The court was told the premises used to store the drugs has been destroyed by vigilantes. Maurice O'Riordan (24), of Pineview Road, and Christopher Burke (28), of Kilmartin Drive, pleaded guilty to possession of the cannabis resin and amphetamine with the intent to supply on November 13, 1997.
Judge Frank O'Donnell imposed a seven-year sentence on O'Riordan and a four-year sentence on Burke.
He suspended both sentences for two years and said that had it not been for favourable garda and probation reports, both men would have gone to prison. The court also heard that anti-drugs vigilantes ordered Burke to move out of the area. They told him he could visit his children in Tallaght on three nights a week.
Judge O'Donnell said it was a sad that certain people are allowed to control who visits parts of the city.
Detective Sgt Greg Sheehan said neither man was heavily involved in the drugs operation and were unaware of its extent until the day it was uncovered. Det Sgt Sheehan told Mr John Peart SC, prosecuting, that the flower plants had arrived on a lorry from Holland. Gardai witnessed a process in which the plants were dismantled and the bags removed and replanted in moss.

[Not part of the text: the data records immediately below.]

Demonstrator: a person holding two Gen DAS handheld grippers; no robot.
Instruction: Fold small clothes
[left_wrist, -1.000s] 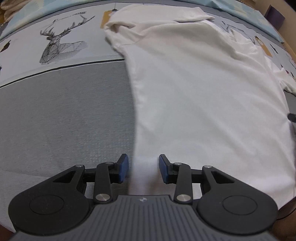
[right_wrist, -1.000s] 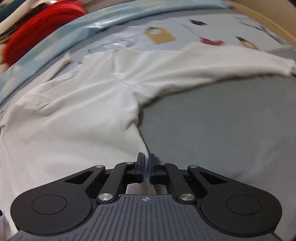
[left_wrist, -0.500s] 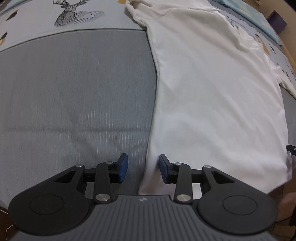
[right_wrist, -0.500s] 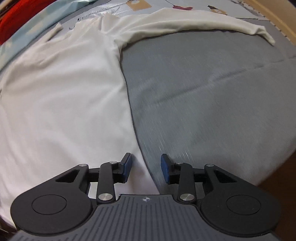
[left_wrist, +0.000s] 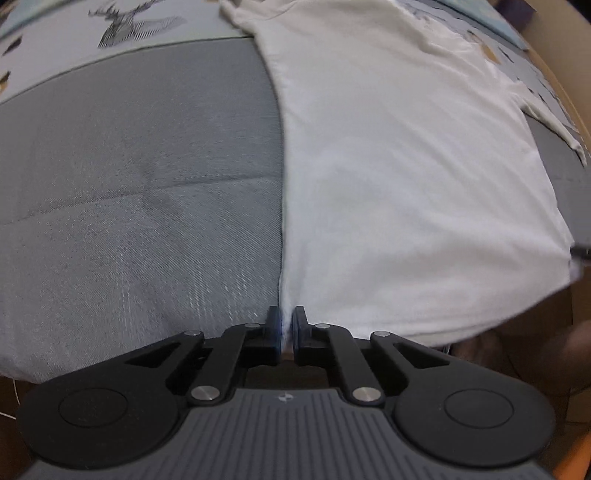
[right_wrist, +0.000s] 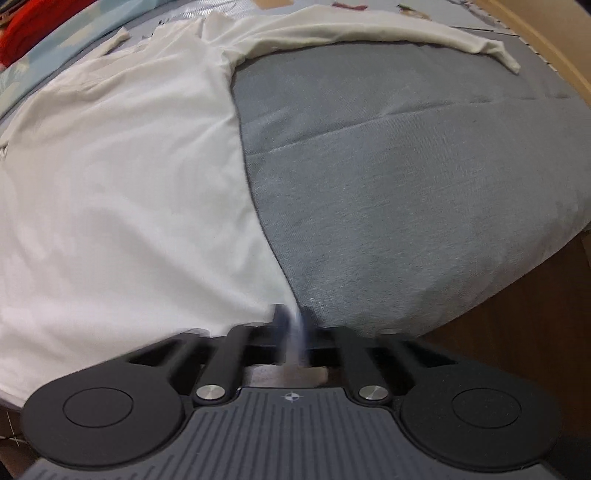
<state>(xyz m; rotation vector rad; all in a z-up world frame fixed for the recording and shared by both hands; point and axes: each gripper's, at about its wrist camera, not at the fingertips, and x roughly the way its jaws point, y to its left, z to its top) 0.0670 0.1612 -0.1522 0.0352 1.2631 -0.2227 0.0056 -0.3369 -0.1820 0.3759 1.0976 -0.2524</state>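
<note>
White shirt (left_wrist: 406, 166) lies flat on the grey bedcover (left_wrist: 140, 184), one sleeve (right_wrist: 369, 31) stretched out to the side. Left gripper (left_wrist: 287, 325) pinches the hem's left corner, jaws closed on cloth. Right gripper (right_wrist: 293, 325) is blurred, jaws pinching the hem's right corner.

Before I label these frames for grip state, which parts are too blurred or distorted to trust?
Right wrist view: the right tool is motion-smeared at its fingertips, so its hold on the white shirt hem is unclear. Left wrist view: the left tool is sharp, pinching the hem; fisheye bends the grey mattress edges.
</note>
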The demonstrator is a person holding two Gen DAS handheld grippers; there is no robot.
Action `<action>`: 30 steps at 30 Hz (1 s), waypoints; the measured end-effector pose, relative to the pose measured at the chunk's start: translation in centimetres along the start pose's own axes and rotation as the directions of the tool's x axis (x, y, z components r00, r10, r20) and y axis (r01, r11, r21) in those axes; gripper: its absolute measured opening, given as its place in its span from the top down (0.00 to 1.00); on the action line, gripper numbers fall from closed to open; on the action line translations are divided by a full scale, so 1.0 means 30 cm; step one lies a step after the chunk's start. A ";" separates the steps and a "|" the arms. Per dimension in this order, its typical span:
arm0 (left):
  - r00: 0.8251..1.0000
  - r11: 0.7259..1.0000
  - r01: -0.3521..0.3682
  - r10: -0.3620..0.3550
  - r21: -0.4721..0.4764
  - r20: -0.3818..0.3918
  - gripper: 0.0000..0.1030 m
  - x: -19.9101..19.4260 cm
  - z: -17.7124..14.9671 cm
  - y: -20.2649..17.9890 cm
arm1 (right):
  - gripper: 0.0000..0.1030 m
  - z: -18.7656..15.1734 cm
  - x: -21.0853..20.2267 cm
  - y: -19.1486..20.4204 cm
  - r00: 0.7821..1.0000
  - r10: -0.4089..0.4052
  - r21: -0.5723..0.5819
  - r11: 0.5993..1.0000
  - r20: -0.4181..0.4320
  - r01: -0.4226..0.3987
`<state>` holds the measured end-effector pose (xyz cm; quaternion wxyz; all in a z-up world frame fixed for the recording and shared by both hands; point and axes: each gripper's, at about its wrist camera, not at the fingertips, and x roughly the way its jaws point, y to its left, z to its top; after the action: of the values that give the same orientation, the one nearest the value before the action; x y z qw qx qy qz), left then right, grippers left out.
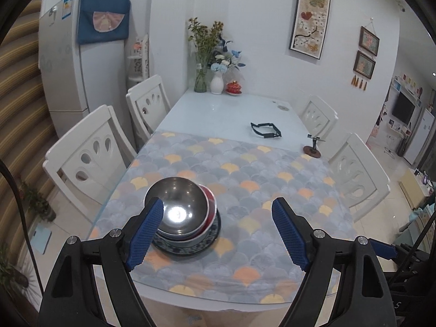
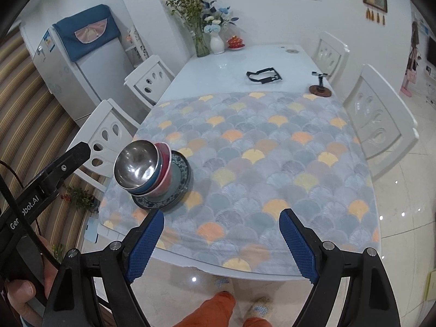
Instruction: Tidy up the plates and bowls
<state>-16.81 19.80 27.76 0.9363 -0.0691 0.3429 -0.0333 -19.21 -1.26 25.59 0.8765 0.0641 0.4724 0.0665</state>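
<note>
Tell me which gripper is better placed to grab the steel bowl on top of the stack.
Probably the left gripper: it hangs open nearer the steel bowl, one finger overlapping its rim in view. The right gripper, also open, sits farther off, over bare cloth.

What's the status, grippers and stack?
Left gripper open, right gripper open, both empty. Steel bowl nested atop bowls on patterned plate. Nothing blocking.

You are in the dining room of a home. You see a white dining table (image 1: 231,109) with white chairs (image 1: 90,158) on both sides, a fridge (image 1: 65,62) at upper left, flower vases (image 1: 216,81) and framed pictures (image 1: 310,16) on the wall.
</note>
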 end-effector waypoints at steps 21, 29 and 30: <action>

The cannabis weighed 300 kg and was stashed in 2kg bags. The bags were stored in the earth of each pot plant. A kilo of amphetamine was also found. Det Sgt Sheehan said the two defendants were spotted at the time of the search standing at the back of the van and were taking the cannabis out of the plants.
O'Riordan worked as a courier and fixed motor cycles in his spare time. He started smoking cannabis at an early age and progressed to smoking heroin. Det Sgt Sheehan agreed with Mr Anthony Sammon SC, for O'Riordan, that others had made an offer to him to store the cannabis in return for money to help pay a heroin debt. He believed O'Riordan would not re-offend. He was not the "puffed-up drug creature" he had previously dealt with.
Burke did not have a drug problem and was unlikely to re-offend, the court heard.